Symposium Future Learning?!: Workshop Programme is now online!
The descriptions of the Workshops next Tuesday (Oct, 17th) are now available. For more details please click on each headline.
Symposium on the Future of Learning | Workshop 1
Takashi Iba & Members of Iba Lab | “Pattern Mining Workshop: How to Find Patterns from Experiences”
Pattern languages have recently been paid attention to as new tools for learning and creativity. A pattern language is a set of patterns that describe practical knowledge in a target domain, where practical knowledge refers to both the ability to notice problems as well as to solve them. In creating a pattern language, it is necessary to go through a “mining” process in the beginning, to gather contents of what would eventually be written out as patterns. Pattern mining is a process to extract the knowledge of practice (rules of thumb and tips) from experiences and cases. Such information is gathered through mining dialogues (self-reflections or interviews), after which they are clustered based on similarity, in order to find out the common points from the extracted knowledge and organize them. In this workshop, we provide an opportunity for participants to get an overview of how to create pattern languages, focusing on how to mine patterns from personal experiences and experiences from others.
Symposium on the Future of Learning | Workshop 2
Jonas Linderoth | “Using Games to Facilitate Systems Thinking”
In this workshop participants get to both try to play and design games that illustrates different real systems. The workshop is appropriate for educators of all levels from primary school to higher education.
Symposium on the Future of Learning | Workshop 3
Michael Steiner & Brigitte Hübel-Fleischmann (in cooperation with DaVinciLab) | “The Lego Education Innovation Studio at the University College of Teacher Education Vienna – Make your ideas happen”

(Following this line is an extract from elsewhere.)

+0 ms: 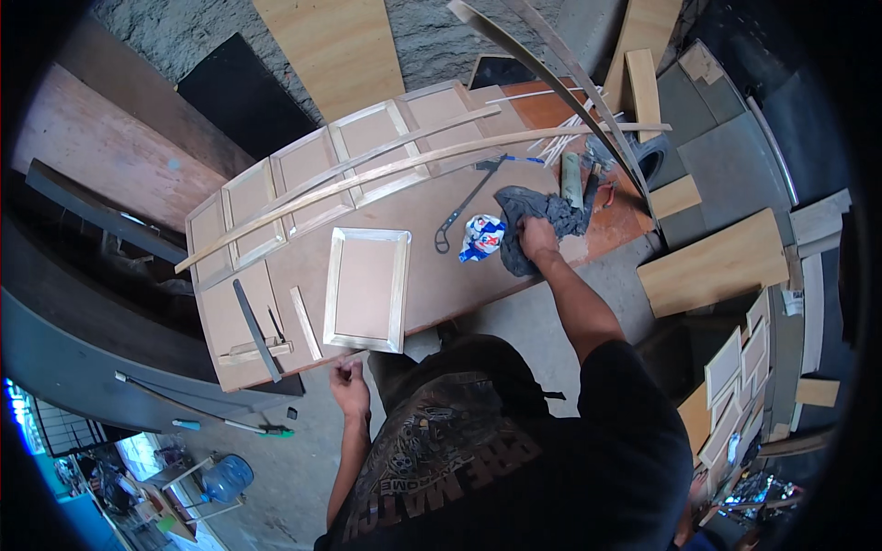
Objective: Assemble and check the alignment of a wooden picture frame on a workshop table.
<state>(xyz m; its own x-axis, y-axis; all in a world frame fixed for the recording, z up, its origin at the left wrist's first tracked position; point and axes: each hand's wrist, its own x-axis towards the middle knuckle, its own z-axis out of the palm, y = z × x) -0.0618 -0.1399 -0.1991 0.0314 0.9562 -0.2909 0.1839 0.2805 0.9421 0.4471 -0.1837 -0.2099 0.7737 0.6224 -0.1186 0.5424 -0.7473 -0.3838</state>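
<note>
My right hand is closed on a crumpled dark grey cloth lying on the table. Beside the cloth sits a crumpled blue, white and red plastic bag. My left hand is down at the table's near edge, its fingers pinched together. A thin pale piece shows at those fingertips, but I cannot make out what it is. Just above it lies a small rectangular wooden frame with a flat panel. A narrow wooden strip rests to the left of that frame.
A long panelled wooden frame lies along the table's far side, with long strips across it. A metal strap tool, a green cylinder and thin white sticks are nearby. Tall curved strips rise at right.
</note>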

The Lego Education Innovation Studio (EIS) is based on a hands-on learning approach that actively involves pupils in their own learning processes and is aimed at developing their creative thinking and practical problem solving skills through coding and robotics. In context of the nationwide project “Learn how to think and solve problems“ (DLPL) Austrian school classes are supported by experts with resources and educational material in the implementation of various projects. In a special workshop participants can get an insight into educational concepts, the possibilities offered by the EIS and successful school projects like MadeByKids. At various stations a whole range of products can be tried out: Lego WeDo and EV3, BeeBot & Co, Scratch, Ozobot, Microbit, Minecraft.
Symposium on the Future of Learning | Workshop 4
Hermann Morgenbesser | “Demonstrations and Digital Storytelling in the Learning Zones of the Future Learning Lab”
The Future Learning Lab follows the educational and pedagogical concept of the EUN’s Future Classroom Lab. This new space will offer a well-equipped environment for learning. According the Learning Zones of the FCL, workshops in the three different FLL areas of Investigation, Creation and Presentation will be taking place.
Symposium on the Future of Learning | Workshop 5
Thomas Nárosy | “Joint Advantage: Education Innovation Depends on Overlapping Collaboration”
The OECD has dedicated almost 10 years to the ILE Innovative Learning Environments project. At the core, the project analyzed how young people learn today and under what conditions they can learn better. The results of the project – in a way a „blueprint“ of the development of education systems in the OECD area “beyond teaching” – describe the core of innovative learning environments using seven learning principles, while three development dimensions outline the direction for a dynamic implementation of this core. The third dimension „transformation and change in learning ecosystems“ emphasizes the need to open up the „networked learning ecosystem“. The Future Learning Lab Wien FLL.wien understands itself, among other things, as a learning space in exactly this sense. The workshop will focus on three issues: Firstly, the recently published „OECD Handbook for Innovative Learning Environments“ is presented; secondly the FLL.wien concept and program will be introduced and discussed, and, thirdly, opening up to hitherto untapped development potentials. In particular, the focus is on aspects for which the „classical interior of education“ is dependent on opening and collaboration.